● **Work request**
Once the line with "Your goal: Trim" is found in the data, output it and each following line exactly, up to and including the line with "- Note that", and nothing before or after.

Records contained in a dataset:
== Segment start ==
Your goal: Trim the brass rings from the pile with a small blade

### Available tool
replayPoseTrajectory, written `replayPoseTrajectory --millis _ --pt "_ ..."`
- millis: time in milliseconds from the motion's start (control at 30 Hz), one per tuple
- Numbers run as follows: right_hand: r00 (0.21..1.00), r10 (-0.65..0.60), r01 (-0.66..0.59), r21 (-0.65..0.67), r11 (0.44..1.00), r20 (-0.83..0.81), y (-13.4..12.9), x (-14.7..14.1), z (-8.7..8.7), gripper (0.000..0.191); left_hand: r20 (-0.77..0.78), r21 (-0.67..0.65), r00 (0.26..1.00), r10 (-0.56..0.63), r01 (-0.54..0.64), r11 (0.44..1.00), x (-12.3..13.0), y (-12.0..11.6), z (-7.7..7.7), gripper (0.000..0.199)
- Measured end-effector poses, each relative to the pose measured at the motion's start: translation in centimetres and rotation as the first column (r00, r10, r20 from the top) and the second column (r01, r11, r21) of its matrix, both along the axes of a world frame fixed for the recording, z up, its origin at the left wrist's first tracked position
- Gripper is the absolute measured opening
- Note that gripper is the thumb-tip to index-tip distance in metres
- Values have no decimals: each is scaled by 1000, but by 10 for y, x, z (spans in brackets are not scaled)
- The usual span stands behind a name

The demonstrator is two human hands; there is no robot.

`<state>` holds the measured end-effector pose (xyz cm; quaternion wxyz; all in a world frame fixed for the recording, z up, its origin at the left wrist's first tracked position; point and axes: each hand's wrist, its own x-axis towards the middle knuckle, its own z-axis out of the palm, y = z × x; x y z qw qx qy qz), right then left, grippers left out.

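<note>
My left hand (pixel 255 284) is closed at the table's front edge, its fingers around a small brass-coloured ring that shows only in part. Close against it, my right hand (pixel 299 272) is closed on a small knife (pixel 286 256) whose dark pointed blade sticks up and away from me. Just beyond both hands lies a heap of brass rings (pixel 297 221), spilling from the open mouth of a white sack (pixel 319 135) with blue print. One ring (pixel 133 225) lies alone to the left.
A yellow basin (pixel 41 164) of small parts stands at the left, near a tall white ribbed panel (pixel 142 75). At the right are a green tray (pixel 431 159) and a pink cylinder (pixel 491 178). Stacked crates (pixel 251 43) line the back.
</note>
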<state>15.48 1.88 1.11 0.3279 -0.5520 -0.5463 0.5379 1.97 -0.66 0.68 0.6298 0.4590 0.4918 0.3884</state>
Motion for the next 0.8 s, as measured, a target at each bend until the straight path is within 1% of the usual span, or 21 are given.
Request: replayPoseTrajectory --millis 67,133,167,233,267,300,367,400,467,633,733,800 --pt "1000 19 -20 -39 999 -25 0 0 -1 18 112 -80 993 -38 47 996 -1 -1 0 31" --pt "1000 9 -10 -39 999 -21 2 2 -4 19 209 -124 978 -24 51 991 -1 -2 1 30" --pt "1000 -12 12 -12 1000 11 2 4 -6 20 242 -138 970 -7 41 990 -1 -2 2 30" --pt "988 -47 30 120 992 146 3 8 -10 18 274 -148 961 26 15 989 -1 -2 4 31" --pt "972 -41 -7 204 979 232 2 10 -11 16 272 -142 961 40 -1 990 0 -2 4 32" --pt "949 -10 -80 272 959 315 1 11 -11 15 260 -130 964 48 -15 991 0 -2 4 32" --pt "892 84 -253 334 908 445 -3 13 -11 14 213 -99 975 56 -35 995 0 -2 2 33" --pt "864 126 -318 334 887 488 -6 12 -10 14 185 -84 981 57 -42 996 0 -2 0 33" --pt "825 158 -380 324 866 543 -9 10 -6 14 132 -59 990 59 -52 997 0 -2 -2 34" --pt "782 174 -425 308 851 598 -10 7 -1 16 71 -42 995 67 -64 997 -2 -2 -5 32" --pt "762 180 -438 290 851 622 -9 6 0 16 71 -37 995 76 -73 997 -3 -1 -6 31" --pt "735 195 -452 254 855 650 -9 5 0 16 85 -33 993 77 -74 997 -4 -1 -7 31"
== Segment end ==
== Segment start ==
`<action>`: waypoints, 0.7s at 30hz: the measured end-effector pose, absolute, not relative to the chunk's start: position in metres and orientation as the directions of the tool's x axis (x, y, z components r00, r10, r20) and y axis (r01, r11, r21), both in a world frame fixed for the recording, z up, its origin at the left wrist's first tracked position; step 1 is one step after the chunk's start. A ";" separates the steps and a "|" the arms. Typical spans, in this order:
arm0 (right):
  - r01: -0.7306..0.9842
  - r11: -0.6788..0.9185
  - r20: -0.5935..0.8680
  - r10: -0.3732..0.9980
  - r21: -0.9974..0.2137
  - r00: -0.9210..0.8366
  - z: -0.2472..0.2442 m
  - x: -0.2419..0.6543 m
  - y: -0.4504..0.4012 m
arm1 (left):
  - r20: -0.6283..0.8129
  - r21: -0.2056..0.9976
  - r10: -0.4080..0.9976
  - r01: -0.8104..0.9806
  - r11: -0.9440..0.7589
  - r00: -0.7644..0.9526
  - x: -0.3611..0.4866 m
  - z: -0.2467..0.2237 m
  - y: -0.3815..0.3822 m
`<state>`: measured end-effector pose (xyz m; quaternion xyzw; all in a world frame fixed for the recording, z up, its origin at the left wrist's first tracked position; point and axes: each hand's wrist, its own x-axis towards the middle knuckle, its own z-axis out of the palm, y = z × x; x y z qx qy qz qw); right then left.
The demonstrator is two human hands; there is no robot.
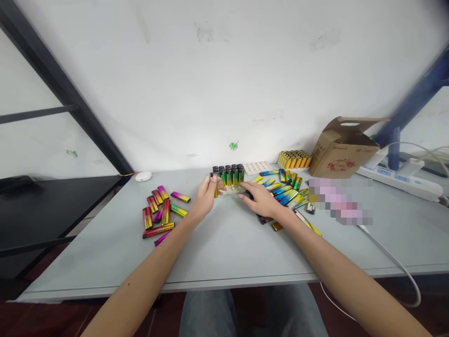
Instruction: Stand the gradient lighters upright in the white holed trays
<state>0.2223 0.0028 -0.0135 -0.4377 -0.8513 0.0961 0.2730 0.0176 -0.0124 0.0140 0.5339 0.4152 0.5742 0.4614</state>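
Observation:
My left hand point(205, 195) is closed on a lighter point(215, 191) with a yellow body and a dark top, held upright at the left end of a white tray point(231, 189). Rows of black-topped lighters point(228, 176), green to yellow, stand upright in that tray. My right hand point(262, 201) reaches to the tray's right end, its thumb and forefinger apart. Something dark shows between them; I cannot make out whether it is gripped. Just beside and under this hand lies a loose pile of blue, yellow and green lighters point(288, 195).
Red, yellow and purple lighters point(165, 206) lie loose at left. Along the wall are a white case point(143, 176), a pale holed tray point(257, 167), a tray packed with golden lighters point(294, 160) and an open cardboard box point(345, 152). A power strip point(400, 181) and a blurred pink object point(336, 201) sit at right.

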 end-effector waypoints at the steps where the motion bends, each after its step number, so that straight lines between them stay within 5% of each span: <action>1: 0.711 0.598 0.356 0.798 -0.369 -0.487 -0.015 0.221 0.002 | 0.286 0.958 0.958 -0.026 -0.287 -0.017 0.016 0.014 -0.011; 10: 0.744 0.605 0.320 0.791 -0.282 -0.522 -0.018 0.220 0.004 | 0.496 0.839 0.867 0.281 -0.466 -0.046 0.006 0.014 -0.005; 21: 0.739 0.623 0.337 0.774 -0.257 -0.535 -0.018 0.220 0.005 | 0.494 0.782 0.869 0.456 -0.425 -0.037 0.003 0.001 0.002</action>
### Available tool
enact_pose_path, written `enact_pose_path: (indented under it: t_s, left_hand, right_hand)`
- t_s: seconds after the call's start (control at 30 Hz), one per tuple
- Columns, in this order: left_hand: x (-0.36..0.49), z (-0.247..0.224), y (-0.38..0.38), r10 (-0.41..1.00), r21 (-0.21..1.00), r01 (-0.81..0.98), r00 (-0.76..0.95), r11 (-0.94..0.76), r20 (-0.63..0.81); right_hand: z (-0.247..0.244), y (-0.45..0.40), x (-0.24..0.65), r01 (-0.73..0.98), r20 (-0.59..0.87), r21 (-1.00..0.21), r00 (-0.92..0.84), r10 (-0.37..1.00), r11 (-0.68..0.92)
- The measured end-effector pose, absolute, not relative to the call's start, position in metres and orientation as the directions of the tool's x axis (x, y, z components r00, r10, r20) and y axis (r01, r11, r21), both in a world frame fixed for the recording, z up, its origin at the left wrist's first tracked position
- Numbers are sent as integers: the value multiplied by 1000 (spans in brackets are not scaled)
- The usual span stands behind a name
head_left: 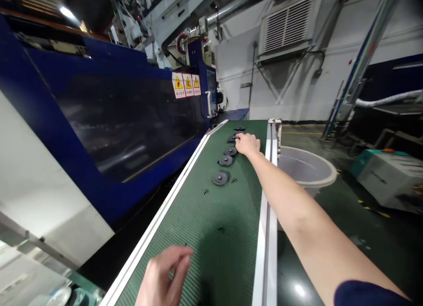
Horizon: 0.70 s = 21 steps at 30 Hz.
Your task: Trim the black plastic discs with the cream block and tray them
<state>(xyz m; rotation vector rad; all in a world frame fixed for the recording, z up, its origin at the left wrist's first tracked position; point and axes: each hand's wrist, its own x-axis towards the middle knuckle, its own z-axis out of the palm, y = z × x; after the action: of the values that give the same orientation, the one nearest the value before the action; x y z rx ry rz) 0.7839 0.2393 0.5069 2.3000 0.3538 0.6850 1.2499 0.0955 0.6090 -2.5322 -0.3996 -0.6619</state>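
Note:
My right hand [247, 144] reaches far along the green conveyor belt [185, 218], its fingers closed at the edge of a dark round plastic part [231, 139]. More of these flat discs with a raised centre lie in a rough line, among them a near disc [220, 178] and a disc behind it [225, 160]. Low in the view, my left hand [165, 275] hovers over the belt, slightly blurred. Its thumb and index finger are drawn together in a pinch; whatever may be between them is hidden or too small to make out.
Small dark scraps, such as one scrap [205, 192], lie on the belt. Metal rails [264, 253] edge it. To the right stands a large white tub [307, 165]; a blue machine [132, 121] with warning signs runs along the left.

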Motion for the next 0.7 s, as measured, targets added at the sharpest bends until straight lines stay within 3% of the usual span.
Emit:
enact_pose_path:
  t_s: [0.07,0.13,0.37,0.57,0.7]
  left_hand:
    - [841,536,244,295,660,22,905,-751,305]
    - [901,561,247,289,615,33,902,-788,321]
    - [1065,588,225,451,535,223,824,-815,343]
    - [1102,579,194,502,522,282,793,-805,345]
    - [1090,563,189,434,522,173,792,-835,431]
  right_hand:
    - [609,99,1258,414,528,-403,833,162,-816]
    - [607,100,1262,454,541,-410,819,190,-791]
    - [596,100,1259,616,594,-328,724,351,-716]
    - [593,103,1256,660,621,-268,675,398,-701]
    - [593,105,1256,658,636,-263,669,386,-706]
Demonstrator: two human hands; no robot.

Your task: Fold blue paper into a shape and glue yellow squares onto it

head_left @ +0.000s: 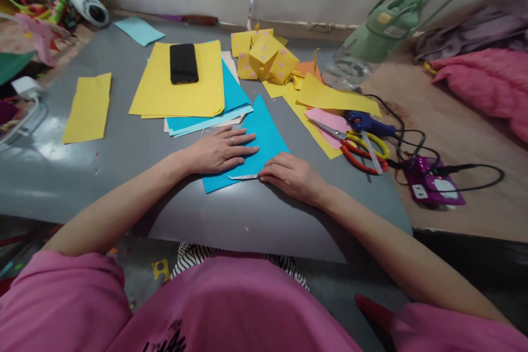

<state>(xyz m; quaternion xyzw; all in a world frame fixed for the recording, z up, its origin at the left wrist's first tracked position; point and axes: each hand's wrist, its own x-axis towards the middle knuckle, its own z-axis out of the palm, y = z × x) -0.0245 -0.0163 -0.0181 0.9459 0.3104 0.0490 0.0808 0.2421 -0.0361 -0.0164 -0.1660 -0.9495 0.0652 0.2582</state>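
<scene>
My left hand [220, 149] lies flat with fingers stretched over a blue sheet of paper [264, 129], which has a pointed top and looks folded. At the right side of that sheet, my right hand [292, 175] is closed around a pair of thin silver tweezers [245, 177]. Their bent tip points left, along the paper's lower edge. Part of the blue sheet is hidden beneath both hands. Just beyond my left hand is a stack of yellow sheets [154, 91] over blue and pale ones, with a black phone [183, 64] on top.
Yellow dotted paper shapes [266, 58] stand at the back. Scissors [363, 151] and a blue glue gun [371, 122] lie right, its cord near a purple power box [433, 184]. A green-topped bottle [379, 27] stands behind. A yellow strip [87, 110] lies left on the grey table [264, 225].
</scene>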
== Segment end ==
● **Your response**
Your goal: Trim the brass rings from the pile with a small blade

### Available tool
replayPoseTrajectory, written `replayPoseTrajectory --millis _ --pt "_ ..."`
- millis: time in milliseconds from the motion's start (control at 30 Hz), one per tuple
- Numbers run as follows: right_hand: r00 (0.21..1.00), r10 (-0.65..0.60), r01 (-0.66..0.59), r21 (-0.65..0.67), r11 (0.44..1.00), r20 (-0.83..0.81), y (-13.4..12.9), x (-14.7..14.1), z (-8.7..8.7), gripper (0.000..0.191); left_hand: r20 (-0.77..0.78), r21 (-0.67..0.65), r00 (0.26..1.00), r10 (-0.56..0.63), r01 (-0.54..0.64), r11 (0.44..1.00), x (-12.3..13.0), y (-12.0..11.6), z (-7.7..7.7), gripper (0.000..0.199)
- Measured end-effector poses, each relative to the pose measured at the motion's start: translation in centimetres and rotation as the first column (r00, r10, r20 from the top) and the second column (r01, r11, r21) of its matrix, both along the axes of a world frame fixed for the recording, z up, its origin at the left wrist's first tracked position
- Gripper is the absolute measured opening
- Note that gripper is the thumb-tip to index-tip distance in metres

This answer is complete.